Individual leaves are made to cut, comprising of older leaves in outer
periphery of the plant. The younger leaves are left to grow for later harvests.
It is brought to the local market in the form of bundles, pre packed bags while
in international market it is available as canned or frozen. Care should be
taken while storing spinach. It should be avoided to store with fruits or
ethylene producing commodities. It can be stored in frozen form, after being
washed, dried and packed in freezer bags. It quickly loses its nutritional
value within short period of storage, if not stored efficiently. It can be kept
in freezer for up to eight months. Some practices are reported to increase the
shelf life of spinach like packaging in air or nitrogen gas and use of
irradiations. According to international standards, a 4.0 kilo Grays (kGy) is
found to be efficient for causing reduction of microorganism attack as well as
keeping the nutritional value from deterioration.

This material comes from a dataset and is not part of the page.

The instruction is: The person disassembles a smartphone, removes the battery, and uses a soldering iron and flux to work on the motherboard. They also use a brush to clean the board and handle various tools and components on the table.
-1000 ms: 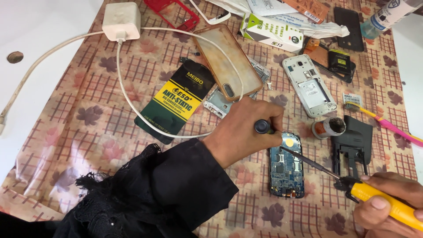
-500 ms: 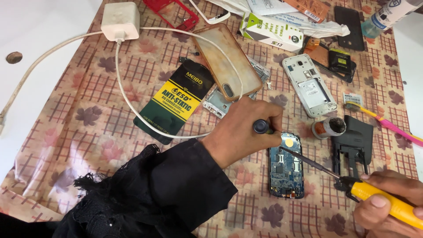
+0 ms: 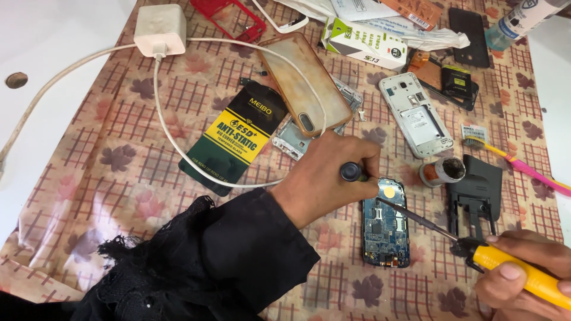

During its growing phase, spinach has to
combat various pests and diseases. Being a member of cool season crops, it has
to encounter various fungal diseases including downy mildew and fusarium wilt.
Such problems can be avoided by provision of enough air circulation and
efficient drainage. Disease resistant varieties should be preferred. Aphid is
the prominent insect, causing severe losses in extreme attack. It proves to be
a source for viral disease dissemination. Aphid population should be
controlled. Spinach is reported to be enormously sprayed with pesticides for
insect control. Such practice is not favorable for human diet.
Spinach occupies a special position among
various leafy vegetables due to its high nutritional value possessing high
antioxidant properties along with several beneficial vitamins like A, C, E, K,
B2. It provide a considerable amount of magnesium, manganese, folic acid, iron,
calcium, potassium, copper, phosphorous, zinc and selenium along with proteins.
Boiling of spinach leaves can reduce the nutritional value in some aspects.
Among all nutrients present in spinach, iron and calcium occupies a prominent
position. For efficient absorption of iron, calcium and vitamin C should be
present in ample quantity.
Spinach is reported to have anti aging
properties, anti-cancer effects, reducing the risk of cardiac disorders,
muscular degeneration and vision-related discrepancies. It helps regulating
blood pressure and cerebral health. It is also reported to improve the brain
functioning.
It proves to be an efficient remedy for
constipation, anemia, acidosis, night blindness, tooth and respiratory
disorders, pregnancy and lactation and urinary disorders. It smoothes the
functioning of digestive system. Being a valuable source of iron, it improves
the hemoglobin level of the blood, so equally important to be a part of diet
during pregnancy and lactation periods. Presence of vitamin A aids in combating
night blindness. Calcium contents of spinach help to strengthen the bones
especially teeth. It is famous for its diuretic properties thus prevent various
urinary problems. It efficiently reduces the respiration related problems and
diseases like tuberculosis, bronchitis, asthma and cough.
On the basis of overall performance of
spinach it should be included in the regular diet to keep the immunity system
strong and for its efficient functioning.